Neyse arayı geçip bambu rafting kısmına gelmek istiyorum. Ben böyle çok sakin geçecek, yavaş yavaş nehirde süzüleceğiz sanmıştım. Fotoğraflar hep öyle çünkü. Su seviyesi de az. Yanılmışım fena halde. Bir kere çok kalabalık bindik, afedersiniz kıçımız tamamen suyun içine gömüldü. Başka pantolon da getirmemişiz salak gibi… Öyle ilerledik, birkaç kere tosladık bir yerlere. Arada kayalar masaj yapıyorlar alt bölgenize. Erkekler çalışıyor kadınlar oturuyor bu arada. Çok güzeldi o kısmı. Buradaki gelenek giderken yandaki bambularla veya kenarda kafayı çeken köylülerle su savaşı yapmakmış. Bizim ekip olayı biraz abarttı. Kafamızdan kova kova su akmış hale döndük. Çok eğlendik ama. O eğlenceler sırasında işte gözlüğümü nehre düşürmüşüm… Sonra da üzüntümü nehir kıyısında Sngha içerek unutmaya çalıştım. Hava da kararmaya başladığı için kurumadık, ıslak ıslak minibüse bindik, klimayla geri döndük.
Bugün de vahşi hayvanlara olan sevdamdan ötürü dayanamayarak yavru kaplan sevmeye gittim dünyanın parasını bayılıp. Yine biraz kötü hissettim kaplanlar mutlular mı acaba diye. Ama çalışanlar çok sevecen yaklaşıyorlardı. Ve sonuç olarak bu hayvanların başka gidecek bir yerleri yok. Zaten buraya düşmelerinin nedeni ölümden dönmüş olmaları… Hayatımın en unutulmaz 15 dakikasını geçirdim… Dün tanıştığım bir çifte rastladım. Erkek olanı korkuyormuş. Girişteki yazıyı gösterdim, şöyle bir şey “Kaplanlar oyun oynarken ısırabilirler”, zaten yem olup giderseniz bunun sizin seçiminiz olduğuna dair bir kağıt imzalıyorsunuz. Evet okumadan imzalamayın… Çocuk tırstı bayağı. Bir de boyunun 110cm’in altındaysa büyük kaplanların yanına giremiyorsunuz. Artık nedenini düşünmeyelim. Bebekler nasıl tatlılar ama…
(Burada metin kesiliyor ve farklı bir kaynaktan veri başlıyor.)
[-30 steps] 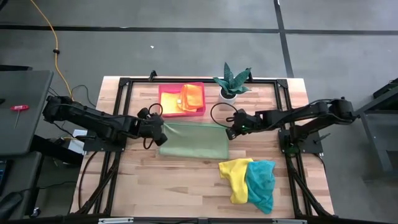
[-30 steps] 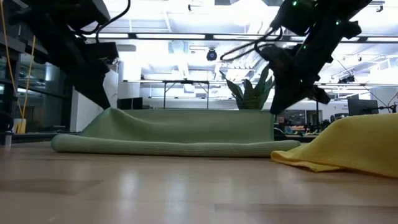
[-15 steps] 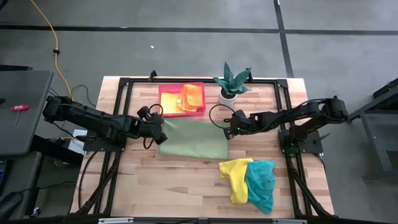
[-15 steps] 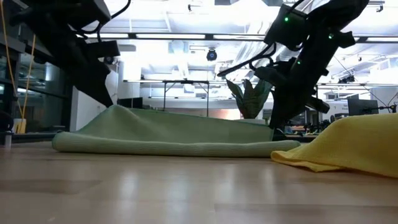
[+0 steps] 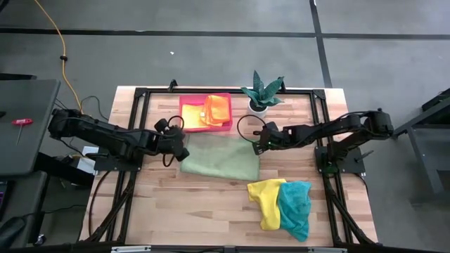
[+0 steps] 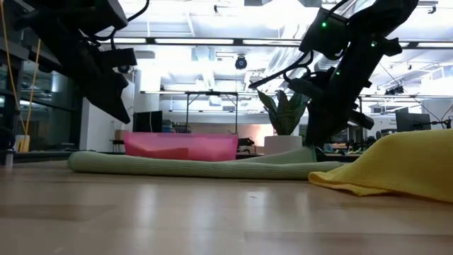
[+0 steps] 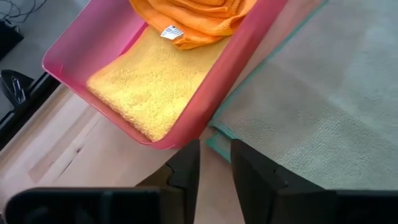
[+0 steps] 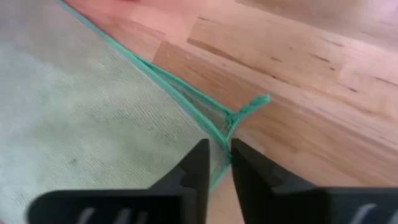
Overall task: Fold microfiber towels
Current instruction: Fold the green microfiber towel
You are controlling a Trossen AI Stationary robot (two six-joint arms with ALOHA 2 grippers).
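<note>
Green towel [image 5: 220,159] flat on table, L [image 5: 184,146] & R [image 5: 257,148] jaws slightly open, empty

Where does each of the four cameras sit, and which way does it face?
High: overhead, straight down; both arms, green towel, tray.
Low: table height, level; arms above.
Left wrist: on the left arm; left gripper by tray.
Right wrist: on the right arm; right gripper at towel corner.
All share the green towel.

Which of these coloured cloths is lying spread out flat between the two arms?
The light green towel, folded flat at the table's middle. The yellow towel and teal towel lie crumpled nearer the front edge; the orange towel sits in the pink tray.
</note>
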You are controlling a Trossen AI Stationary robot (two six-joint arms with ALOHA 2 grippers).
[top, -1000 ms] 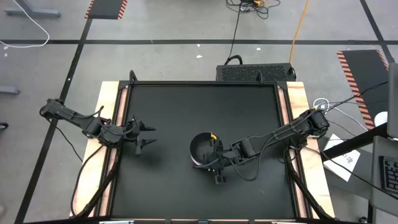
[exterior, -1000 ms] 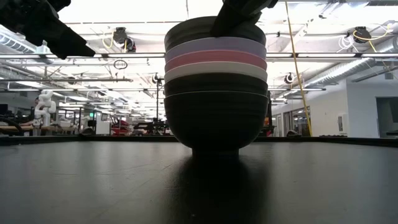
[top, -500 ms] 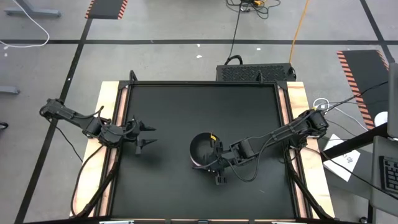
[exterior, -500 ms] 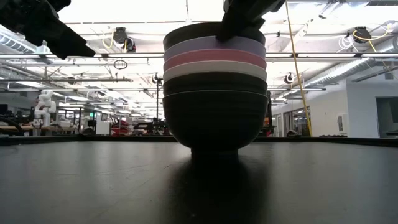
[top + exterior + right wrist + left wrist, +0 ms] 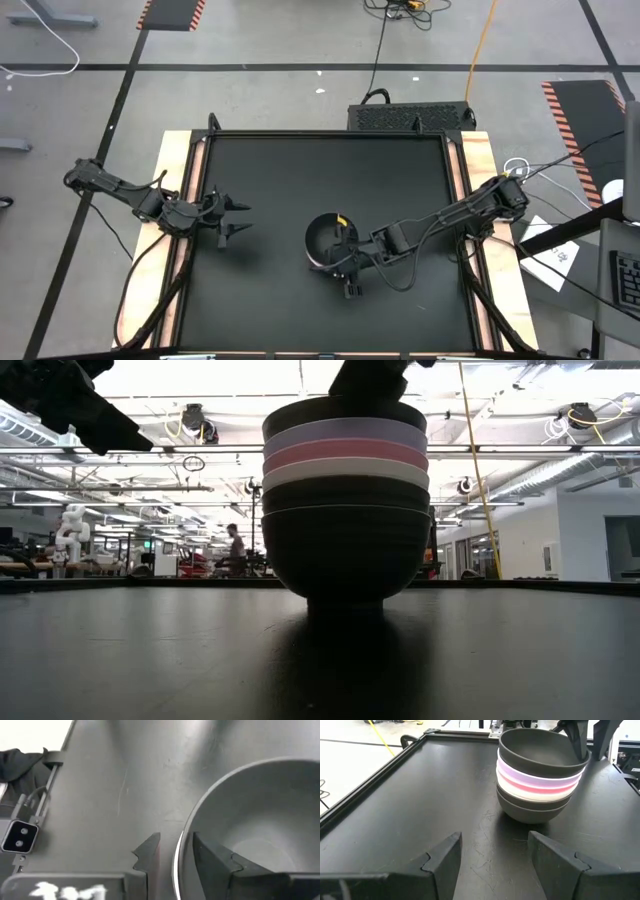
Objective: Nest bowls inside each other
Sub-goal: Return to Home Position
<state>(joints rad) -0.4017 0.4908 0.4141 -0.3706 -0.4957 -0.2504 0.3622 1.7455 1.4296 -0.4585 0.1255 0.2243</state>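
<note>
Nesting looks done: the stack of small round plastic bowls (image 5: 324, 240) stands mid-way on the black tabletop (image 5: 260, 290), the right gripper (image 5: 175, 847) straddles its black top rim, fingers parted, and must lift straight clear homeward; the left gripper (image 5: 240, 217) waits, spread, near the left edge.

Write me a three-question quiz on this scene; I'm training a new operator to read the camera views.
1. True or false: a black bowl tops the stack.
2. Which sits directly under the lavender bowl? A green bowl, B pink bowl, C yellow bowl.
3. Which claw straddles the top bowl's rim?
Key: 1 true. 2 B. 3 the right claw, fingers apart on either side of the rim; the left claw hangs open near the table's left edge.
</note>
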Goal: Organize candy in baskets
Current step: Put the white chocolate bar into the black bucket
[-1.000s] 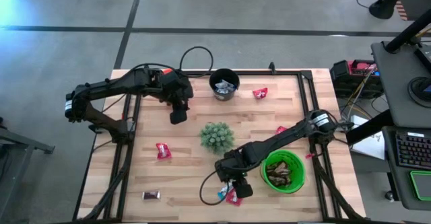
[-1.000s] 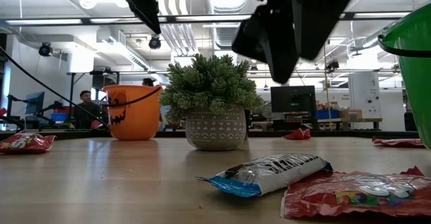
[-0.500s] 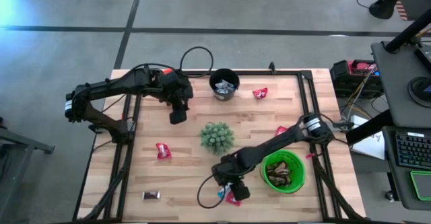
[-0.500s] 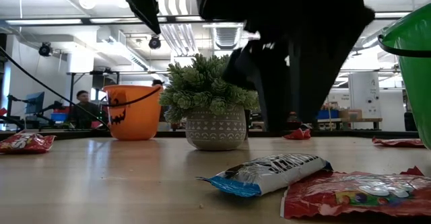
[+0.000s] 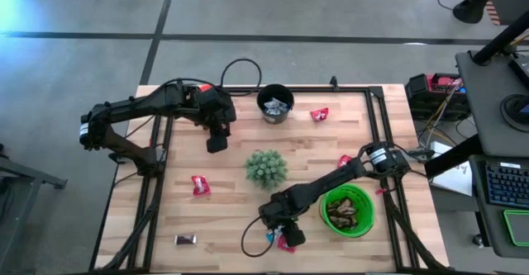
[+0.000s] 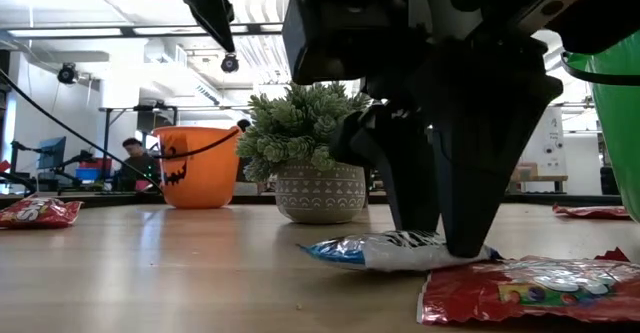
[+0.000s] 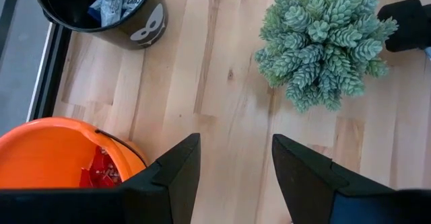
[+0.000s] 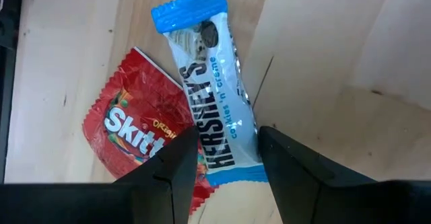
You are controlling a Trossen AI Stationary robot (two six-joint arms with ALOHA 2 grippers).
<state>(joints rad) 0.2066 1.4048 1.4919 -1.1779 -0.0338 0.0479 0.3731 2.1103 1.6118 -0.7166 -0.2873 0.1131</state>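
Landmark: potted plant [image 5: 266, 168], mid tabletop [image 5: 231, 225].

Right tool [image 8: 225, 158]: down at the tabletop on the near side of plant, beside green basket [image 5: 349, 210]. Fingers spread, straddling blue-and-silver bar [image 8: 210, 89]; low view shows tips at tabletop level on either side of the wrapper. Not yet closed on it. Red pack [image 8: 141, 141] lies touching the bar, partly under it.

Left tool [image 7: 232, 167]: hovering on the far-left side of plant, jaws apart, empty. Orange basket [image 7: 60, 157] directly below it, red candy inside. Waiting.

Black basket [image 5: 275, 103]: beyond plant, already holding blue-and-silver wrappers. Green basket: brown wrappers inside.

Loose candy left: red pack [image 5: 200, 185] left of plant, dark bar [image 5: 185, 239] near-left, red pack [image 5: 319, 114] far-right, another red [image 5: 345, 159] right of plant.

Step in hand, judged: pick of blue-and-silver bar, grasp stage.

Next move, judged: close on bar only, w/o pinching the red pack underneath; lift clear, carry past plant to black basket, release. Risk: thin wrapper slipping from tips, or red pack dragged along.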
Arkasından da buranın meşhur uzun boyunlu kabilesini ziyarete gittim. Bu kabile ziyaretleri de beni biraz huzursuz ediyor. Adamların evlerinin içine girip fotoğraf çekiyorsunuz. Zaten iç mekan ve dış mekan birbirine girmiş durumda onların hayatında. Aradaki sınırı genelde terliklerini çıkardıkları yer belirliyor, duvarlar değil. Zaten hep hediyelik eşya satıyorlar. Sordum rahatsız olup olmadıklarını. Para kazanıyoruz bu sayede, memnunuz dediler. Neyse ama bu uzun boyunlular için bir de giriş ücreti alıyorlar. Sonra da fotoğraf çektiğim kadınlardan da ufak tefek bir şeyler aldım ayıp olmasın diye. Bence gitmeseniz de olur…
Şimdi de artık bezme zamanı. Akşam uçakla Phuket’e gidiyorum. Sonra kum ve deniz zamanı olacak kısmetse.
ne güzel bir blogmus, Chiang Mai'i arastirirken tesadüfen rast geldim ama blog tasinmis bile. karar veremedim nereye yorum yazsam diye, ama sonunda buraya yaziyorum. umarim okursun…
biz de bir aya kadar düsüyoruz yollara, uzun boyunlu kadinlar ve filler konusunda ayni hisleri tasiyorum, ama oradayken merakima dayanamayip gider miyim bilemedim. neyse zamana birakalim…
bu da benim blogum http://gezgindirgezeninadi.blogspot.de/
Çok teşekkür ederim! Bu blog bu yolculuğa özel kalsın diye başka yere yazıyorum, değilse buna da bakıyorum hep 🙂 Çok kıskandım, takip edeceğim blogunuzu. Ben de hep merakıma yenik düştüm zaten 🙂 Arkasından "ben yaptım siz yapmayın" demek en kolayı… Şimdiden iyi yolculuklar!